New Zealand Press Association
- Formation: 1879
- Dissolved: 2011
- Headquarters: Wellington
- Website: nzpa.co.nz

= New Zealand Press Association =

New Zealand news agency (1879–2011)

The New Zealand Press Association (NZPA) was a news agency that existed from 1879 to 2011 and provided national and international news to the media of New Zealand. The largest news agency in the country, it was founded as the United Press Association in 1879, and became the New Zealand Press Association in 1942. Following Fairfax New Zealand's withdrawal from NZPA in April 2011, NZPA told staff that it would be wound up over the next four to six months, and ceased operation on 31 August 2011.

NZPA was superseded by three new services, all Australian-owned: APNZ (on-going), Fairfax New Zealand News (on-going as Stuff), and NZ Newswire (folded in April 2018).

==History==
Daily and Sunday newspapers owned by APN News & Media, Fairfax New Zealand, Allied Press, Ashburton Guardian, The Gisborne Herald, The Wairoa Star Ltd, Whakatane Beacon and the Westport News were members of NZPA. Until January 2006, member newspapers were obliged by contract to supply their home town news copy to NZPA. Sub-editing was done at NZPA's Wellington headquarters and the copy then redistributed to all members. NZPA's own journalists also contributed to the national news wire, which by 2005 consisted of approximately 50 per cent each of copy contributed by the member newspapers and the other half by NZPA's own staff.

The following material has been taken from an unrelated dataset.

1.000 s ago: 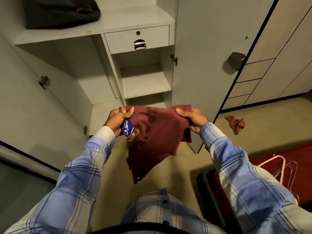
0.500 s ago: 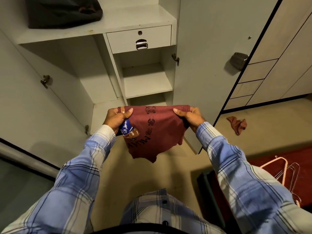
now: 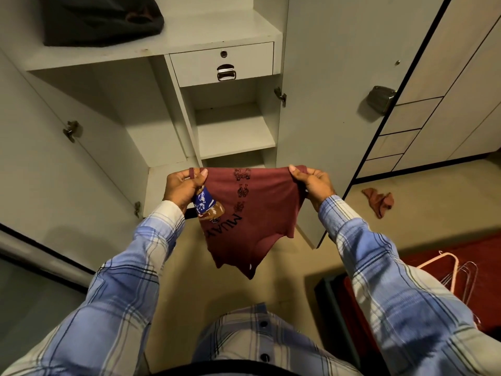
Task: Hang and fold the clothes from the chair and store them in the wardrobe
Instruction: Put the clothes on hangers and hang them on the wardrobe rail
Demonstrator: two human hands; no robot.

In 2005 NZPA announced that the 125-year-old news-sharing model would cease in January 2006, leaving NZPA responsible for news gathering and production of the national wire. This resulted in NZPA owning outright the intellectual property to the national news wire which it was then free to sell to all other media on a commercial basis. At the same time NZPA established news services other than the text-based newswire, including photo-news and graphics services as well as providing news, features and other information in page ready format.

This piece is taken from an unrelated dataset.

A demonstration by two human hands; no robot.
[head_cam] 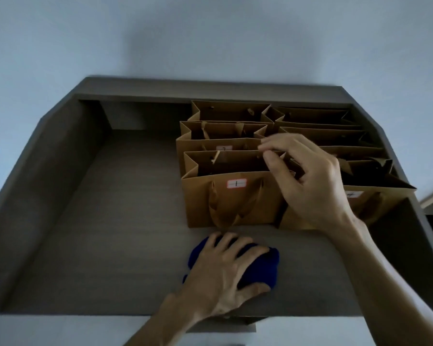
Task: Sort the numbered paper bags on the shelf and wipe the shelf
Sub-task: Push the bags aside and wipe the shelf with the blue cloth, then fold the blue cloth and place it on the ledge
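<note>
Several brown paper bags stand in two rows on the right half of a dark grey shelf (125, 201). The front bag of the left row (235, 203) carries a white label marked 1; the bag behind it (218, 145) shows part of a label. My right hand (308, 181) hovers over the top edge of bag 1, thumb and forefinger pinched near its rim; whether they grip the paper I cannot tell. My left hand (225, 273) presses flat on a dark blue cloth (265, 260) on the shelf just in front of bag 1.
The shelf has raised side walls (68, 151) and a back wall (210, 92). Its left half is bare board. A pale wall rises behind. The front bag of the right row (375, 203) stands against the right side wall.
</note>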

The NZPA newsroom (based in Wellington) sent out approximately 1000 different pieces of information every 24 hours, compiled from the resources of its employees, overseas wire services and other sources such as the NZ Stock Exchange. The NZPA employed approximately 40 journalists, based in Sydney (2 staff), Auckland (4 staff), Parliament of New Zealand (5 staff) and at the head office in Wellington. From January 2006 staff concentrated on news gathering, where they previously focused on sub-editing. As well as full-time staff, there were national networks of both correspondents and photographers. NZPA operated business, national and a sports desk which also covered racing and employed a rural reporter.

NZPA managed external newsfeeds from Reuters, Australian Associated Press and Associated Press and sub-edited the items for a New Zealand audience before distributing them on to member newspapers. NZPA also provided these services with reciprocal rights to its content for sale overseas though practically little content was directly used.

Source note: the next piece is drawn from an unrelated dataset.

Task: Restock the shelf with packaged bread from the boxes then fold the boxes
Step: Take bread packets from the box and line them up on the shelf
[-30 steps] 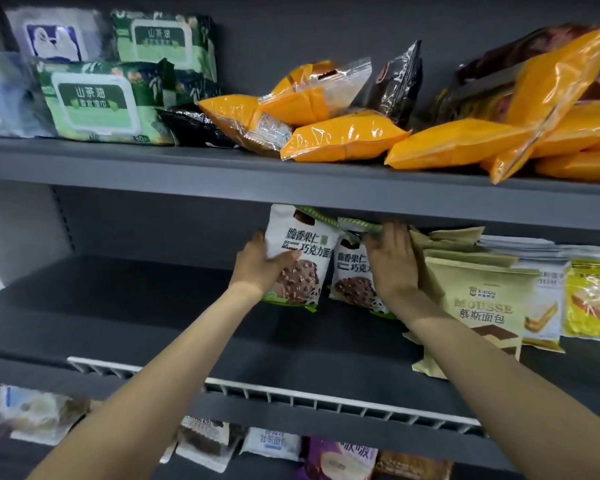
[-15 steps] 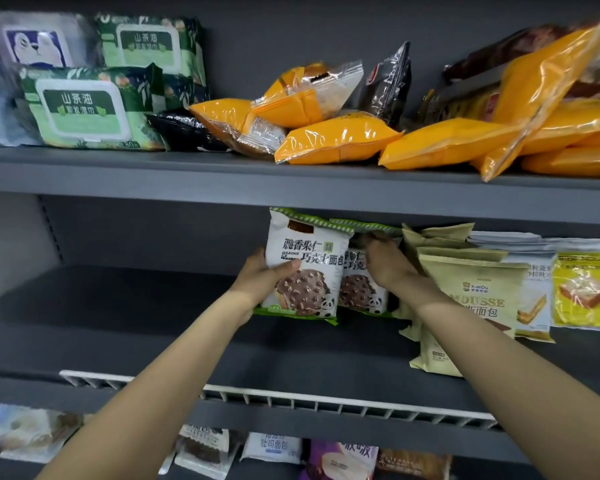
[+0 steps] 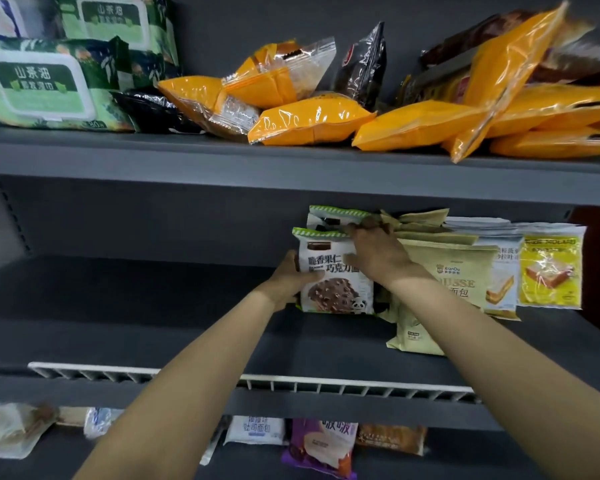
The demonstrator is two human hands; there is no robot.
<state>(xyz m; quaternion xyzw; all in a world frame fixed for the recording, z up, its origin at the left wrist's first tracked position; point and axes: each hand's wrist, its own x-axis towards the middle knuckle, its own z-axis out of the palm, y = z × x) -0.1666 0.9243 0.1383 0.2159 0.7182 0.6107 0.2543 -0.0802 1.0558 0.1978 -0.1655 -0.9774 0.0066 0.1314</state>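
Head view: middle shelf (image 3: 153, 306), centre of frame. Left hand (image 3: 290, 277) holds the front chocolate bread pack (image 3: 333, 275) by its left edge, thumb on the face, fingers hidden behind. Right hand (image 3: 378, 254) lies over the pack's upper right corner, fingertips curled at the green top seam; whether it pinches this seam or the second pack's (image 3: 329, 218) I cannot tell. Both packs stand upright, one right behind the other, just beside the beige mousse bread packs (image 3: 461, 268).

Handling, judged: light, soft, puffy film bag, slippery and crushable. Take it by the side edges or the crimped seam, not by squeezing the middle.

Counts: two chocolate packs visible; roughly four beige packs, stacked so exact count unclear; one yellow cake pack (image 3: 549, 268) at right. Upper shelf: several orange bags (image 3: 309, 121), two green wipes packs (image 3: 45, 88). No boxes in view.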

NZPA operated a content sales division providing NZPA authored content on a commercial basis to corporate and government clients. It also operated a media release distribution service circulating media releases to media on behalf of clients domestically and also across the world through Asianet, a consortium of press agencies. The closure of NZPA came when Fairfax pulled out of the media co-operative. Fairfax's decision was released on 6 April 2011 and talks with staff about shutting down NZPA started immediately after Fairfax's announcement.

==Succession==
It was superseded by three new services, all Australian-owned. APNZ was formed by APN News & Media and started service on 1 September 2011. APNZ creates content for over 50 newspapers and their websites, and largely works with all the APN newspapers, the Otago Daily Times and independent publications. Fairfax New Zealand News (FNZN) services Fairfax New Zealand print media outlets. Australian Associated Press (AAP) started NZ Newswire (NZN) on 5 September 2011, but closed it on 27 April 2018.